Он провел в этой машине всего пять минут. Салон пахнет дорогой кожей.
Водитель назвал свое имя – Джек Джонс. Больше он ничего не сказал.
Немолодой мужик, лет пятидесяти с чем-то, с широким красивым лицом. Сложен крепко, как бейсбольный кетчер, и щурит глаза.
Из заднего кармана брюк Джек вынимает носовой платок, расправляет его и протягивает через приборную панель.
– Вытри щеку.
Эван смотрит на ткань.
– Останется кровь.
На лице Джека удивление.
– Ничего страшного.
Эван вытирает лицо.
Он самый маленький среди детей, в спортивных играх его берут в команду в последнюю очередь. Лишь пройдя варварские испытания, он смог получить право сидеть здесь, доказав, что достоин этого.
Никто из мальчишек не знал, что это за таинственный мужчина, стоящий на краю неровного бейсбольного поля и наблюдающий за ними, пока они играют и дерутся. Глаза незнакомца были спрятаны за солнцезащитными очками, пальцы вцепились в проволочное заграждение. Он курил одну сигарету за другой и ходил медленно, никуда не спешил, но при этом всегда умудрялся исчезнуть так же быстро, как и появлялся.
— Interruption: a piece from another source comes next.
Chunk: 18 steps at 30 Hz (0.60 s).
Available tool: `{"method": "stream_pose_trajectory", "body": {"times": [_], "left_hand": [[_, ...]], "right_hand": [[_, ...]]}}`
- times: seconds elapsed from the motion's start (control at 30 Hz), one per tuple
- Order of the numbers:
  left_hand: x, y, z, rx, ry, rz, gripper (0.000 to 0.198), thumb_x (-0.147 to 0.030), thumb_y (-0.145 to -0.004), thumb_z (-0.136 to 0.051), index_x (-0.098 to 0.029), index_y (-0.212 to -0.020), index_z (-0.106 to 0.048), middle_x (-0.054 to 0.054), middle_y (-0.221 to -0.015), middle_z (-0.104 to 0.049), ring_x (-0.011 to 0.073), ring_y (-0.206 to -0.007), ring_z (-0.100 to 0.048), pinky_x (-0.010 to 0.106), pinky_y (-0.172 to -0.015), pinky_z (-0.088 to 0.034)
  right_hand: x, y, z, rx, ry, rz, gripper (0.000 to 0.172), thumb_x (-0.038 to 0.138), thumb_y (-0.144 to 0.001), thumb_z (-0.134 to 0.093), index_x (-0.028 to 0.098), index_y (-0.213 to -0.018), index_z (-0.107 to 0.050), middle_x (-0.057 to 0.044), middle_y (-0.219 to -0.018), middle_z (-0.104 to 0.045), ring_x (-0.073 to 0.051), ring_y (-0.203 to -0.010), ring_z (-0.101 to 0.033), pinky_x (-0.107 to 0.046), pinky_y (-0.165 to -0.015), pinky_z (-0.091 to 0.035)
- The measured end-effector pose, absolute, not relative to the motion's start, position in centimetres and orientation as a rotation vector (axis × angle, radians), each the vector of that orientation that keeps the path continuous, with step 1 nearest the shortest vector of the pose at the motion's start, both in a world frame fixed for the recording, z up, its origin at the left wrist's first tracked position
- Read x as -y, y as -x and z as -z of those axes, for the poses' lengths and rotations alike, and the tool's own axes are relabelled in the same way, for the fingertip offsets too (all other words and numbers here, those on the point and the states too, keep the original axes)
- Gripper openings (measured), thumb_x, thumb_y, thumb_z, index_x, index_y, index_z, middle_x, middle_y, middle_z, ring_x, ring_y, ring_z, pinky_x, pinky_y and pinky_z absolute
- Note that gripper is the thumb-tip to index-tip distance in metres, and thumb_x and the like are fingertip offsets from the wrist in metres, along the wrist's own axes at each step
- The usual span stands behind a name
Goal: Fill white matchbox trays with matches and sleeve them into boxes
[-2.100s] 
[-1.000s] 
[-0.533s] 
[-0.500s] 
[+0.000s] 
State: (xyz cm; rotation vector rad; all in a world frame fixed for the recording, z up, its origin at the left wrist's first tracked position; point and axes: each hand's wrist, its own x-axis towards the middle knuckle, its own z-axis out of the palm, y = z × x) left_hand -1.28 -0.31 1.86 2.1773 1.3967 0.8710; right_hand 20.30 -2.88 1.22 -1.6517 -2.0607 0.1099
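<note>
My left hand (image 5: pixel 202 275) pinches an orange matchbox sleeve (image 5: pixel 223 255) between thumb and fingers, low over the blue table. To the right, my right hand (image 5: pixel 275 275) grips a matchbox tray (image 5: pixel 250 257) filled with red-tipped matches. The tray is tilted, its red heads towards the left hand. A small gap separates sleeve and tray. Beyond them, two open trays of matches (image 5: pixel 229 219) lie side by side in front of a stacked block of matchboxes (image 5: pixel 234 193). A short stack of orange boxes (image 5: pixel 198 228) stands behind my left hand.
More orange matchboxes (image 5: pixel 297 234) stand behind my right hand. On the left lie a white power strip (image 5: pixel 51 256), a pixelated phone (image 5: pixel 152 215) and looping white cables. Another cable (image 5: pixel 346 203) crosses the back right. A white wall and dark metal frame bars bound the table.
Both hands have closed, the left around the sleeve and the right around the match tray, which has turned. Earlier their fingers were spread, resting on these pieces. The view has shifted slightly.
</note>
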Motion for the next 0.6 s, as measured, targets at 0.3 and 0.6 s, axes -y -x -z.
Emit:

Мальчишки начали выдвигать предположения. Этот мужик был педофилом; богатым бизнесменом, желающим усыновить ребенка; торговцем органами на черном рынке; вербовщиком для греческой мафии…
Эван совершил прыжок веры.
Мальчика вырвало из привычной жизни, как будто его похитила на улице летающая тарелка. Крещение огнем, да, и вправду, похоже на вербовку, но вот вербовку куда – об этом Эван понятия не имел.
Сейчас он знает только одно: куда бы он ни ехал, там будет лучше, чем в Восточном Балтиморе, в той жизни, что он оставил позади.
У мальчика урчит в животе. Даже здесь, даже сейчас это смущает Эвана. Он смотрит на себя в зеркало заднего вида, прикрепленное сбоку автомобиля. Может, там, куда он едет, будет полно еды.
А может, он сам станет едой.
Эван старается успокоиться. Он прокашливается, прочищая горло.
– Зачем я вам? – спрашивает мальчик.
– Я пока что не могу тебе это сказать.